美国再度退出《巴黎协定》引发全球气候治理担忧 国际社会呼吁坚守减排承诺

问题:气候行动的连续性遭遇冲击,全球协同减排面临新增变量; 《巴黎协定》作为当前全球气候治理的核心框架,强调各方自主贡献、定期盘点与持续加码减排力度,目标是将全球升温控制2摄氏度以内并努力限制在1.5摄氏度以内。美方拟再次退出,意味着这个重要参与方在国际承诺与国内政策之间出现新的断裂,不仅影响其自身减排路径的可预期性,也可能在国际层面放大“观望情绪”,削弱各国共同推进气候行动的政策稳定器作用。 原因:美国国内政治极化加深,气候议题被“安全—经济—意识形态”框架化。 长期以来,美国两党在气候治理上的立场分化明显。民主党倾向强调科学共识、清洁能源转型与国际合作;共和党内部则存在对国际气候安排的疑虑,部分政治力量更强调传统能源产业、短期经济成本与所谓“主权”考量,将国际协定视作约束国内发展空间的外部压力。此次再次退出,反映出美国气候政策在选举周期与党争逻辑牵引下的摇摆性仍在延续,政策工具的连续性与社会共识的稳固性不足,成为其难以长期稳定参与全球气候治理的重要结构性因素。 影响:控温窗口期被继续挤压,经济与安全风险叠加外溢。 从科学层面看,全球变暖的人为驱动已被广泛认知。政府间气候变化专门委员会(IPCC)指出,自工业化前以来全球平均气温已上升约1.1摄氏度,并警示如减排力度不足,1.5摄氏度阈值可能在2030年代初被触及或突破。升温加剧将推高极端天气频率与强度,带来粮食安全、水资源压力、生态系统不可逆损伤等连锁反应。数据显示,2024年大气二氧化碳浓度已超过420ppm,处于极高水平;全球温室气体排放总量仍维持在每年逾57吉吨二氧化碳当量的高位区间。由于此,美方若减少或延迟减排举措,将使全球整体减排缺口扩大,弱化国际社会对“逐年加码”的政策预期。 从经济层面看,气候变化的成本正在由“远期风险”转化为“现实账单”。极端灾害造成的基础设施损毁、农业减产、供应链中断与保险赔付压力持续上升,能源价格波动、公共财政负担加重的风险亦在累积。同时,气候政策不确定性会干扰企业投资决策,影响清洁能源、储能、电网改造等长期项目的资金安排与技术迭代节奏。对全球而言,美方政策反复还可能引发碳市场与绿色贸易规则的再平衡,加剧部分行业的预期不稳与摩擦风险。 对策:国际社会需稳住多边框架,强化“务实减排+绿色转型”的共同推进。 一是继续维护以《联合国气候变化框架公约》及《巴黎协定》为核心的多边进程,确保缔约方大会、全球盘点等机制按计划推进,推动各国在自主贡献目标、适应行动与资金支持上形成更强执行力。二是通过技术与产业合作提升减排“可获得性”,以可再生能源、能效提升、甲烷减排、工业低碳改造等关键领域为抓手,降低转型成本,扩大可复制、可推广的解决方案。三是完善气候融资与风险分担安排,推动更多资金流向脆弱国家与关键减缓项目,提升全球适应能力与韧性建设水平。
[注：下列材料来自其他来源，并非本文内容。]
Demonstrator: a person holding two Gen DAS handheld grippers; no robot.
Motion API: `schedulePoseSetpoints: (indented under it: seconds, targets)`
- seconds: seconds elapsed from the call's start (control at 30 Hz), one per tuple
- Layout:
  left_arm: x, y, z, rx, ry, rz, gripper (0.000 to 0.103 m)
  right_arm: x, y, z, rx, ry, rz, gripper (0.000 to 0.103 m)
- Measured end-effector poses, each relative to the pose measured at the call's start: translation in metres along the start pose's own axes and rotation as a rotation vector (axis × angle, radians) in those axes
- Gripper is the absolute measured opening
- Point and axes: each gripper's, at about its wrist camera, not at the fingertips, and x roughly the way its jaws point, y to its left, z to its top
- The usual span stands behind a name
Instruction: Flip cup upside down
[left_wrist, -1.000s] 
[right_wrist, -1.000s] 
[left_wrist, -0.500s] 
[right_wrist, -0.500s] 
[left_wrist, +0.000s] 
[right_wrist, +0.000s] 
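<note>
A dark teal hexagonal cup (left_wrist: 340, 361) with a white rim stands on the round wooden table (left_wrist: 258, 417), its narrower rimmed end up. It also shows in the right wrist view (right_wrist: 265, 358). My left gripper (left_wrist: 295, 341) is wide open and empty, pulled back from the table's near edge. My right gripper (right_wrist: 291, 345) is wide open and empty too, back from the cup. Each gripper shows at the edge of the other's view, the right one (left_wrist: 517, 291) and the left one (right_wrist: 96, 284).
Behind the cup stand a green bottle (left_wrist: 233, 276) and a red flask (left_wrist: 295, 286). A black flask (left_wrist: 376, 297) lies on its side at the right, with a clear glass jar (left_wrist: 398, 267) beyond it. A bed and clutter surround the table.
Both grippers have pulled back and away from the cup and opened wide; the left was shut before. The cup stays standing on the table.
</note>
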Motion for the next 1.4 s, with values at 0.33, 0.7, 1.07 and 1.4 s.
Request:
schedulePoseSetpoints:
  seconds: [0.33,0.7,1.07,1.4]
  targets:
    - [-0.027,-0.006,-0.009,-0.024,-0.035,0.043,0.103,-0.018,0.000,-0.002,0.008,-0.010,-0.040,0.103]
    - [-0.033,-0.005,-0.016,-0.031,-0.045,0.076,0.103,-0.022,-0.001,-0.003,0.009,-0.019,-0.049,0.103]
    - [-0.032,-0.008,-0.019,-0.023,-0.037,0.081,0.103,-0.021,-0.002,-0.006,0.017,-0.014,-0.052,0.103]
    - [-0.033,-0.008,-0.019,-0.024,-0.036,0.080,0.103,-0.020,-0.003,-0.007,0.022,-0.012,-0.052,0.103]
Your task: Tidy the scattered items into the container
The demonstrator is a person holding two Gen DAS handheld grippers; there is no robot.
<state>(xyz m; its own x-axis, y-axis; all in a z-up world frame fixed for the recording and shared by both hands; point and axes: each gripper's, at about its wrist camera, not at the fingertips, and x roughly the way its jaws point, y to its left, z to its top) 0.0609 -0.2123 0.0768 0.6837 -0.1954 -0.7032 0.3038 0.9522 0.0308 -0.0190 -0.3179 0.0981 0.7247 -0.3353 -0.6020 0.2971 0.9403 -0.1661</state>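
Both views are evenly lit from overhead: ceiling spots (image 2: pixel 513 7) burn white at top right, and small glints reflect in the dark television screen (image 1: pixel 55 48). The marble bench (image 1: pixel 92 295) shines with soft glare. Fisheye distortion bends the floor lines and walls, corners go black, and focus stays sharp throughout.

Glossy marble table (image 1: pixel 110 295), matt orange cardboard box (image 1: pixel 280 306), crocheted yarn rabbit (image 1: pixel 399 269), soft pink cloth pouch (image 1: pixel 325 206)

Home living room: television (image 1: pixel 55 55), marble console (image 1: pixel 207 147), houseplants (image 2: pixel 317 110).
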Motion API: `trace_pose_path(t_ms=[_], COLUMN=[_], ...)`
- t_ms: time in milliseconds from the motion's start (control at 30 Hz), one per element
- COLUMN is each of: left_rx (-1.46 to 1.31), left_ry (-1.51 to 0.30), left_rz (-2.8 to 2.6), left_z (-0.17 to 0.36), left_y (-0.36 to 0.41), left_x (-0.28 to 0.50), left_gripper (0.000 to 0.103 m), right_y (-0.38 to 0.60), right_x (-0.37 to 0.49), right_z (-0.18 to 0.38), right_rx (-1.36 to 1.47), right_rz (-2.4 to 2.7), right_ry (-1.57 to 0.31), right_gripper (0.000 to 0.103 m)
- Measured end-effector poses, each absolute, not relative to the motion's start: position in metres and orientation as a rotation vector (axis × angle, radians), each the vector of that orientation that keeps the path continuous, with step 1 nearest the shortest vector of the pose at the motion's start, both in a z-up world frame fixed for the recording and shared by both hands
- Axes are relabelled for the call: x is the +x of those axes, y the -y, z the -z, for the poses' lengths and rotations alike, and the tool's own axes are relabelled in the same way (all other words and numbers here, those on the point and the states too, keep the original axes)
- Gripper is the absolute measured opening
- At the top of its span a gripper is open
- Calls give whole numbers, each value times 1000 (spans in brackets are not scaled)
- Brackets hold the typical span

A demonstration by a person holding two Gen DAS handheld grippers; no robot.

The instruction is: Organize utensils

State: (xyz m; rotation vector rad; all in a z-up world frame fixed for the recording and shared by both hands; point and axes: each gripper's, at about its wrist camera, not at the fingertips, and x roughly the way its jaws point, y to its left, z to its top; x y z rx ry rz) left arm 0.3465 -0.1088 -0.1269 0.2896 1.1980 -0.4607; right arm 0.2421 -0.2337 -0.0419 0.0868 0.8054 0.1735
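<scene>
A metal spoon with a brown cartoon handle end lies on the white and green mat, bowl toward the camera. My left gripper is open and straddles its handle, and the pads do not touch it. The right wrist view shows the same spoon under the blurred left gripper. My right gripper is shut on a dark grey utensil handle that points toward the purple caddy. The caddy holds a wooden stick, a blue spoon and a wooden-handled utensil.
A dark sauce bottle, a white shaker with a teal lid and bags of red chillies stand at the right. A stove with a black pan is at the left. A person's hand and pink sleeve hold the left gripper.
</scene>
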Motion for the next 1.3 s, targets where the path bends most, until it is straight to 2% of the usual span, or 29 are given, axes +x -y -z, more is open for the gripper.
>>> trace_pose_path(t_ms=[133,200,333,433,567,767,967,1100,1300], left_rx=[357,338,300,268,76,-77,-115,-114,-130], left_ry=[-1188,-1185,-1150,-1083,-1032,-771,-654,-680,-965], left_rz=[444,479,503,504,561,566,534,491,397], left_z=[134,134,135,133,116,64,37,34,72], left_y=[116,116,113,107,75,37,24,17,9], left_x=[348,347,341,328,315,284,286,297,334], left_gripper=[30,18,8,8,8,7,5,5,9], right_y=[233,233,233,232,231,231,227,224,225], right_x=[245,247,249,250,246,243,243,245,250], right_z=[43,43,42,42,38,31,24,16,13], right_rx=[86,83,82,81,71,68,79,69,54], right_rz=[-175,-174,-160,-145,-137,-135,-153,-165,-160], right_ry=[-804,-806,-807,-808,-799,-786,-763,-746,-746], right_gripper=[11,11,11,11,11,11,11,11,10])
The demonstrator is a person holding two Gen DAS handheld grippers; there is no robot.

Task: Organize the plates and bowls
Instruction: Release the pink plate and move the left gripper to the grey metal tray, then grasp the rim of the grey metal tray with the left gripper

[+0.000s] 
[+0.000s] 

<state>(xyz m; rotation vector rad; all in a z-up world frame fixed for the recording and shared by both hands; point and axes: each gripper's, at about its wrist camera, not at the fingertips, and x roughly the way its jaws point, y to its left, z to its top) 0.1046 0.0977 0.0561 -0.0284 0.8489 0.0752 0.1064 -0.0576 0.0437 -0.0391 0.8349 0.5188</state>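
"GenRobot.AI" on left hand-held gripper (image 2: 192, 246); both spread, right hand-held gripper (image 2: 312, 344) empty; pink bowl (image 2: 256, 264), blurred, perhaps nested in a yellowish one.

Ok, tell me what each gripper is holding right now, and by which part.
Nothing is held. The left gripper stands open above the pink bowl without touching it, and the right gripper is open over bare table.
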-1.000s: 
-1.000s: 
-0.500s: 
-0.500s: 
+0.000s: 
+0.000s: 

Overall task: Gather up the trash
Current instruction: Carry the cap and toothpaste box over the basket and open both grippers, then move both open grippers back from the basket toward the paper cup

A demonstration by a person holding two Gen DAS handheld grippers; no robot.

四是鼓励地方政府、企业、金融机构与社会团体在既有法律与市场框架内持续推进低碳实践,以减少单一国家中央政策波动对全球行动的冲击。 前景:全球气候治理将进入“压力测试期”,但转型大势仍具韧性。 短期看,美方再次退出可能削弱国际谈判的政治动能,增加各国在承诺升级与执行路径上的博弈成本。中长期看,清洁能源技术进步、绿色产业竞争与公众对气候风险的认知提升,正在重塑全球经济结构与投资方向。无论个别国家政策如何起伏,全球低碳转型已从“倡议选择题”逐步变为“发展必答题”。关键在于各方能否在不确定性上升情况下保持战略定力,推动减排、适应与发展目标的统筹兼顾。

美国的再次退出反映出全球气候治理面临的深层困境:一方面,气候变化的科学事实与紧迫性已成为国际共识;另一方面,国家利益的差异与政治分歧仍在阻碍国际合作。这要求国际社会既要坚守气候行动的底线,也要在尊重各国国情的基础上,探索更加灵活、包容的合作机制。唯有如此,才能在复杂的国际政治格局中推动全球气候治理向前迈进。